Poster Session I: Quality of life, palliative & supportive care, ethics and health economics
Multiple Myeloma (MM) severely impacts patients' and carers' QoL whether the MM is newly diagnosed or relapsed and/or refractory (RRMM). Qualitative and preference evidence from patients and carers can extend current understanding of the nature of this impact and what's important to patients and carers.
This study aimed to provide insights on patient and carer QoL, and treatment priorities in MM and RRMM, by integrating published quantitative and qualitative evidence with additional qualitative results from interviews and focus groups with UK patients and carers.
Evidence from four data sources was synthesised by meta-summary:
Data were extracted and summarised separately by method, then pooled in a results matrix to identify and synthesise key themes across the evidence-base (32 studies: 27 with patients, five with carers).
Key themes for patients with MM were diagnosis (non-specific symptoms, shock, slow/delayed process), the life-changing nature of MM, living with a compromised immune system, fatigue and intense treatment schedules, and their impacts on QoL (restricted family, leisure and social activities). At the RRMM stage, patient experience was dominated by the emotional burden of living with uncertainty and unpredictability around relapse and future treatment. Carers provided extensive and varied support to RRMM patients, taking on additional responsibilities in everyday life and treatment (preparing special diets, attending appointments, administering injections, helping monitor and manage medication, symptoms and side effects) and reported unmet information and support needs. RRMM had extensive impact on carers as well as patients, including their ability to work, activity restrictions, emotional strain and physical effects (sleep, cognition, exhaustion).

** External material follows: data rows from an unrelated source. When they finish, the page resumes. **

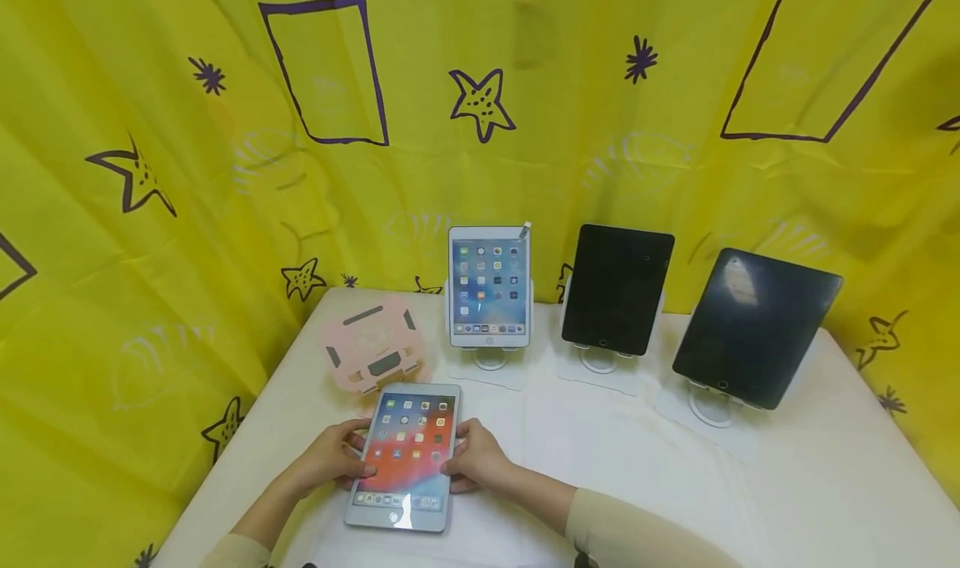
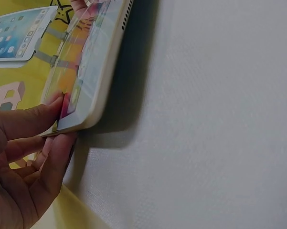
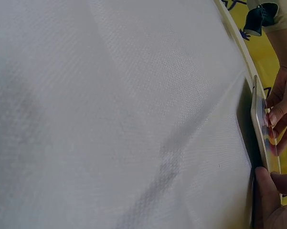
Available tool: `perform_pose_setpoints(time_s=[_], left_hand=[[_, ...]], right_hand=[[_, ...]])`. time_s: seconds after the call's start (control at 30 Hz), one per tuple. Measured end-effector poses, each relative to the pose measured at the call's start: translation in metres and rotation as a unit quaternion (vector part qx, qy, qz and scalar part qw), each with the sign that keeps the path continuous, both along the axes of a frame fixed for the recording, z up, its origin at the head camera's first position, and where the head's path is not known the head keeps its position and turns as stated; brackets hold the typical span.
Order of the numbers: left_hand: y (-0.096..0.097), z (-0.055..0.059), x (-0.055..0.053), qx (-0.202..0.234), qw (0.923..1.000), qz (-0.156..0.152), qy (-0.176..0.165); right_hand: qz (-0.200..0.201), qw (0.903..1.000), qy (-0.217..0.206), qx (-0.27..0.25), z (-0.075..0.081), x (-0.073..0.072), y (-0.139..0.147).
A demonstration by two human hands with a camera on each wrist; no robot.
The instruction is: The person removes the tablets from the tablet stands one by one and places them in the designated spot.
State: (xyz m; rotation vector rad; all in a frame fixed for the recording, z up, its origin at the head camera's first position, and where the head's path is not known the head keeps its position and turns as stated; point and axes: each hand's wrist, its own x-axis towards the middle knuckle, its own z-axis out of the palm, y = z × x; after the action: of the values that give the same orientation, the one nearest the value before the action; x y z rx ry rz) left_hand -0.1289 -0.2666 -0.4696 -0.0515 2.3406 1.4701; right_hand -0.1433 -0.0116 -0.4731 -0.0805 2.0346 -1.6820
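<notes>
Both hands hold a white-framed tablet (image 1: 405,459), its lit screen showing app icons on a red and blue background. The left hand (image 1: 335,455) grips its left edge, thumb over the front and fingers behind. At the opposite edge the right hand (image 1: 476,455) pinches it the same way. In the left wrist view the tablet (image 2: 98,71) is tilted over the white cloth, casting a shadow beneath. Just behind its top edge stands a pink tablet stand (image 1: 375,334) with grey pads and nothing on it.
A second lit white tablet (image 1: 490,289) leans on a stand behind. To its right, a black-screened tablet (image 1: 618,289) and another dark tablet (image 1: 757,326) rest on white stands. White cloth covers the table (image 1: 600,485); a yellow patterned curtain (image 1: 555,134) hangs behind.
</notes>
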Motion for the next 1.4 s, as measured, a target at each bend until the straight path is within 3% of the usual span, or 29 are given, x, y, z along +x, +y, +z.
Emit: perform_pose_setpoints(time_s=[0.3, 0.57, 0.67, 0.8, 1.0, 1.23, 1.4], left_hand=[[-0.004, 0.004, -0.001, -0.041, 0.9992, 0.004, 0.002], [0.005, 0.007, -0.001, -0.128, 0.9861, 0.102, 0.025], [0.007, 0.009, -0.002, -0.109, 0.9870, 0.114, 0.028], [0.012, 0.011, -0.008, -0.086, 0.9862, 0.127, 0.061], [0.027, 0.008, -0.028, -0.050, 0.9859, 0.124, 0.100], [0.038, 0.007, -0.036, -0.047, 0.9867, 0.126, 0.091], [0.048, 0.012, -0.041, -0.011, 0.9874, 0.125, 0.097]], right_hand=[[0.021, 0.9987, 0.045, 0.011, 0.004, -0.001, -0.004], [0.057, 0.9958, 0.064, 0.031, 0.008, -0.006, 0.006], [0.040, 0.9976, 0.050, 0.028, 0.010, -0.013, 0.009], [0.007, 0.9976, 0.050, 0.047, 0.012, -0.024, 0.012], [-0.027, 0.9945, 0.065, 0.078, 0.013, -0.039, 0.020], [-0.033, 0.9888, 0.094, 0.111, 0.015, -0.048, 0.026], [-0.048, 0.9827, 0.118, 0.135, 0.016, -0.055, 0.032]])
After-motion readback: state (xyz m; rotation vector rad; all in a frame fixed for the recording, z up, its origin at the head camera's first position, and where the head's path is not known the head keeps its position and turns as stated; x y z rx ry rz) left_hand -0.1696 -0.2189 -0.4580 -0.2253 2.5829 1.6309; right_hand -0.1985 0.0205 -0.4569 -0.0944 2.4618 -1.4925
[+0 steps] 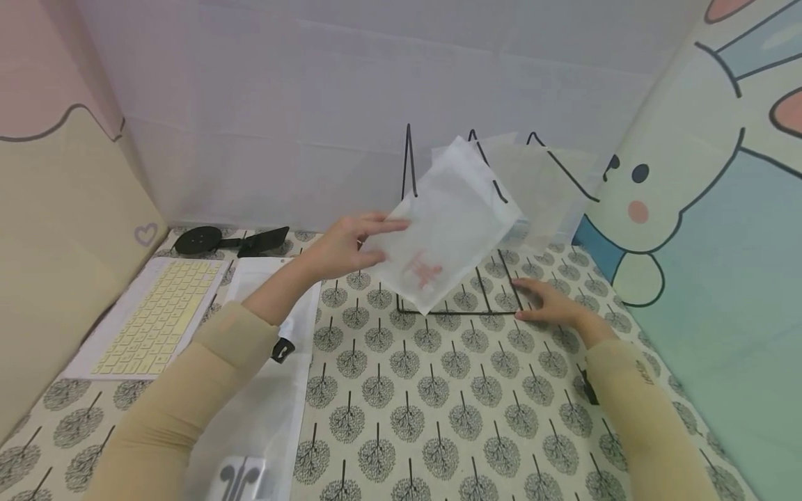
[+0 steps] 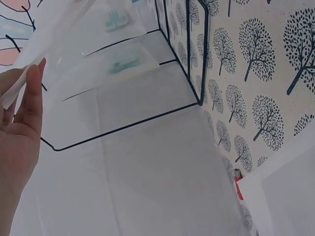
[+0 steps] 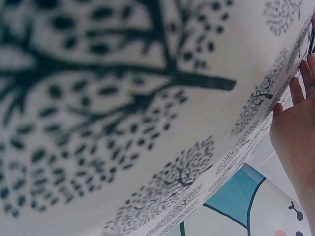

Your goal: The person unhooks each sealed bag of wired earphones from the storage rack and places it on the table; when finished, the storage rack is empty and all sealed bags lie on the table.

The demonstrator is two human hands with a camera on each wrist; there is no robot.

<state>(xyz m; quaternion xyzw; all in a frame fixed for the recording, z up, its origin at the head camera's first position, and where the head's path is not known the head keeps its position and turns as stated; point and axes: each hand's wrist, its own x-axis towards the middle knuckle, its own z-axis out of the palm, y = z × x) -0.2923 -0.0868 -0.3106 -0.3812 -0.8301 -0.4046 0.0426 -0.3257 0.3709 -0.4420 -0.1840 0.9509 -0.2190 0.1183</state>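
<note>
My left hand (image 1: 341, 247) pinches the left edge of a translucent white pouch (image 1: 445, 216) between thumb and fingers. The pouch is held tilted, with a small red shape near its lower corner. It overlaps a black wire rack (image 1: 460, 312) with upright triangular dividers. More translucent pouches (image 1: 545, 188) stand in the rack behind it, and greenish shapes show through them in the left wrist view. My right hand (image 1: 551, 306) rests low at the rack's front right corner, thumb and forefinger spread and touching the base wire.
At left lie a white keyboard (image 1: 156, 316) and a black folding stand (image 1: 234, 241). A long white pouch (image 1: 269, 410) lies under my left arm, with a boxed pair of earphones (image 1: 238, 479) near the front. A small black item (image 1: 587, 387) sits beside my right sleeve. Printed fabric walls enclose the table.
</note>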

For most patients, controlling MM to achieve longer remission and extend life was the key treatment outcome. Balancing treatment effectiveness with side effects varied as a patient priority according to illness stage; newly diagnosed patients placed greater importance on overall survival, with remission more important than side-effects. Patients who had lived longer with MM were relatively more concerned with out-of-pocket expenses and mode of treatment delivery. Patients with RRMM prioritised treatments with minimal impact on life (e.g. oral treatment) and for some QoL was more important than effective treatment. Carers also wanted treatment to bring stability to their lives and restore or maintain shared activities. Patients and carers felt that treatments administered at home offered a more normal life but for carers, home treatment could add to their responsibilities.
This synthesis of qualitative and quantitative evidence from published and new sources provides a fuller picture of the experience and impact of MM and RRMM for patients and carers. The study highlights patient and carer priorities for treatment to guide healthcare practice and future research.